Segment Start: Records for the exercise

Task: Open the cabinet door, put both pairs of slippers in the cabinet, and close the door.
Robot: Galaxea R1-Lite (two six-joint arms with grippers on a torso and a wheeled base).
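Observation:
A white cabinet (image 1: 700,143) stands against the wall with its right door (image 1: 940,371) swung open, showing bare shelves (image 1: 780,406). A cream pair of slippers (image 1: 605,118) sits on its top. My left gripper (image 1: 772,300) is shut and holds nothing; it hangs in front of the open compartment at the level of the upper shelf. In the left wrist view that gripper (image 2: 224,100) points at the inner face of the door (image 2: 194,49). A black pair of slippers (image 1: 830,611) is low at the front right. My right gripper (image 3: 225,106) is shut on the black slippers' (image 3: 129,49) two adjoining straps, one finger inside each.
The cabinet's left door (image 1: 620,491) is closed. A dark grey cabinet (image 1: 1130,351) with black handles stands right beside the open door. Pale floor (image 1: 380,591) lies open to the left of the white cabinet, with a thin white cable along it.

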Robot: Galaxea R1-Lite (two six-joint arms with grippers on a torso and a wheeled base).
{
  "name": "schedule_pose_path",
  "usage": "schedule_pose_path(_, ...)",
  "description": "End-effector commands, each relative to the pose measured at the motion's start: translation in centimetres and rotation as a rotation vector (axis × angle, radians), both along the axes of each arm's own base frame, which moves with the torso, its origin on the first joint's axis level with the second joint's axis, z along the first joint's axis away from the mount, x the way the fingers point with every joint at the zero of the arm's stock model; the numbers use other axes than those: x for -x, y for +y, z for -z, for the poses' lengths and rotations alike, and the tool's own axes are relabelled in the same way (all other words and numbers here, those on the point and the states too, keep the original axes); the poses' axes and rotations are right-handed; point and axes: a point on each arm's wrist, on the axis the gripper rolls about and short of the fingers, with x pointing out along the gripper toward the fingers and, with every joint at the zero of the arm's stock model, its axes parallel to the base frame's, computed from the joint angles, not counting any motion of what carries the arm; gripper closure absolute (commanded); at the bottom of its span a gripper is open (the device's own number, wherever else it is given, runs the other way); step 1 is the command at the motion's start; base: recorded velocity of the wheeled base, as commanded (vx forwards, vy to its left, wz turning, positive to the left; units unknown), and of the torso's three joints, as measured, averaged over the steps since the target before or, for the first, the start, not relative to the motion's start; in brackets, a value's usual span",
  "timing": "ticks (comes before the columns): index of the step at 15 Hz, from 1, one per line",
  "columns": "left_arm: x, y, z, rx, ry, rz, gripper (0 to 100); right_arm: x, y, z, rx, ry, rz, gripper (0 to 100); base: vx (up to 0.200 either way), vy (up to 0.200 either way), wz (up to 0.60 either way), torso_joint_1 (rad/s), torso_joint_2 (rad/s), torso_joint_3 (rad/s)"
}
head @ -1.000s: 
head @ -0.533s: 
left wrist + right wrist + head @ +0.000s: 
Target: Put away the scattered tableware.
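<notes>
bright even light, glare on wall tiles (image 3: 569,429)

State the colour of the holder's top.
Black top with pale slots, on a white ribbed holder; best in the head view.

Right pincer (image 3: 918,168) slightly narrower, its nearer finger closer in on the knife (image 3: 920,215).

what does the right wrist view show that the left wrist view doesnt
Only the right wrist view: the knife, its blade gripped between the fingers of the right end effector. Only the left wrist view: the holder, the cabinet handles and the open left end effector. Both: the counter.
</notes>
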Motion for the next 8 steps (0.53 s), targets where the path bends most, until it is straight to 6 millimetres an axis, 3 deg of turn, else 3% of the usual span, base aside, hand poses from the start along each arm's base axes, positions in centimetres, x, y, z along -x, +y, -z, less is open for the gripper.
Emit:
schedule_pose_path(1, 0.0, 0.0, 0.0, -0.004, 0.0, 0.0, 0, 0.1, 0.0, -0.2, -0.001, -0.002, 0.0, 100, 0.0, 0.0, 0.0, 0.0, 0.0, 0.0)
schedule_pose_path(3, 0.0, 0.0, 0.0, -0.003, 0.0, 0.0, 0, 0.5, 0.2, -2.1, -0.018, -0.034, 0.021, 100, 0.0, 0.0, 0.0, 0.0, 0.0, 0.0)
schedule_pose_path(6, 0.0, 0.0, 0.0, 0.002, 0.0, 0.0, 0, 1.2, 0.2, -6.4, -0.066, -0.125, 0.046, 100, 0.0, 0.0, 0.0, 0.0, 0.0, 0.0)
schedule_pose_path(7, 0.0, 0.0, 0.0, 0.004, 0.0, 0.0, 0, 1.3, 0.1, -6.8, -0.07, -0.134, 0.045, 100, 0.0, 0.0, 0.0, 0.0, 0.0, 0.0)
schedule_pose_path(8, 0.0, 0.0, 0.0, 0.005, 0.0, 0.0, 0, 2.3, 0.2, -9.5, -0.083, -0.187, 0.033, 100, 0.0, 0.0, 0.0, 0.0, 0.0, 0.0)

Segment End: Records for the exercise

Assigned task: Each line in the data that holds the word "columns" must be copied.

Solution below:
  "timing": "ticks (comes before the columns): index of the step at 15 Hz, from 1, one per line",
  "columns": "left_arm: x, y, z, rx, ry, rz, gripper (0 to 100); right_arm: x, y, z, rx, ry, rz, gripper (0 to 100); base: vx (up to 0.200 either way), vy (up to 0.200 either way), wz (up to 0.60 either way), torso_joint_1 (rad/s), torso_joint_2 (rad/s), torso_joint_3 (rad/s)"

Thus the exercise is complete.